[EXTRACTED DATA]:
_ _ _ _ _ _ _

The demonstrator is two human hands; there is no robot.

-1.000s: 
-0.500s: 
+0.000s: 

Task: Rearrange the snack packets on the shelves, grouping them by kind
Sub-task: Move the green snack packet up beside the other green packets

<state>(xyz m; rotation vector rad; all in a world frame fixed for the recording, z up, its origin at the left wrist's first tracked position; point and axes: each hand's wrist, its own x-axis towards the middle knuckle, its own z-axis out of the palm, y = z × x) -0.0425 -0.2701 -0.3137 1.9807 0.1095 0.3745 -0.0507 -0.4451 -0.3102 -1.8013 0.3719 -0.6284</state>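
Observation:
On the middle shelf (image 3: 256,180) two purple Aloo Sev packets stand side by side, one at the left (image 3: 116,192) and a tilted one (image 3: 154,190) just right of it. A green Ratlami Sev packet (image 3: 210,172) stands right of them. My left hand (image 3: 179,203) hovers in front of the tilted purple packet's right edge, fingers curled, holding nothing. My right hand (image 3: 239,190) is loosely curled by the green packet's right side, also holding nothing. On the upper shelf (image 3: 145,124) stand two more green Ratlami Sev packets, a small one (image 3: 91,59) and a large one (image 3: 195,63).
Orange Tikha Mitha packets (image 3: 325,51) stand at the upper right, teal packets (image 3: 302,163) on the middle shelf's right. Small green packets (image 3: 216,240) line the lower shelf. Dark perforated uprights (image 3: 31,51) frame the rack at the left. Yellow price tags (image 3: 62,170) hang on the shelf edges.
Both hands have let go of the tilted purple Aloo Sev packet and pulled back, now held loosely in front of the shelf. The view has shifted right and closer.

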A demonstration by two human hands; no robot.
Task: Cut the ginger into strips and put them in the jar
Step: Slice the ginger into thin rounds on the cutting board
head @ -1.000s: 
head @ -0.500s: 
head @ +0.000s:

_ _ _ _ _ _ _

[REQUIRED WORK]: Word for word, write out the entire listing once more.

[WRITTEN SOLUTION]:
The demonstrator is two human hands; there is no robot.

-1.000s: 
-0.500s: 
+0.000s: 

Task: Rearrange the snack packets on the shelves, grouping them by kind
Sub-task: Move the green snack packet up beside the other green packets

<state>(xyz m; rotation vector rad; all in a world frame fixed for the recording, z up, its origin at the left wrist's first tracked position; point and axes: each hand's wrist, its own x-axis towards the middle knuckle, its own z-axis out of the palm, y = z × x) -0.0425 -0.2701 -0.3137 1.9807 0.1095 0.3745 -0.0507 -0.4451 -0.3102 -1.8013 0.3719 -0.6284</state>
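Observation:
On the middle shelf (image 3: 256,180) two purple Aloo Sev packets stand side by side, one at the left (image 3: 116,192) and a tilted one (image 3: 154,190) just right of it. A green Ratlami Sev packet (image 3: 210,172) stands right of them. My left hand (image 3: 179,203) hovers in front of the tilted purple packet's right edge, fingers curled, holding nothing. My right hand (image 3: 239,190) is loosely curled by the green packet's right side, also holding nothing. On the upper shelf (image 3: 145,124) stand two more green Ratlami Sev packets, a small one (image 3: 91,59) and a large one (image 3: 195,63).
Orange Tikha Mitha packets (image 3: 325,51) stand at the upper right, teal packets (image 3: 302,163) on the middle shelf's right. Small green packets (image 3: 216,240) line the lower shelf. Dark perforated uprights (image 3: 31,51) frame the rack at the left. Yellow price tags (image 3: 62,170) hang on the shelf edges.
Both hands have let go of the tilted purple Aloo Sev packet and pulled back, now held loosely in front of the shelf. The view has shifted right and closer.
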
A demonstration by two human hands; no robot.
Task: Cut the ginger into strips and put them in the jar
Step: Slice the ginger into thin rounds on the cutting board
head @ -1.000s: 
head @ -0.500s: 
head @ +0.000s:

This concludes the answer to the exercise.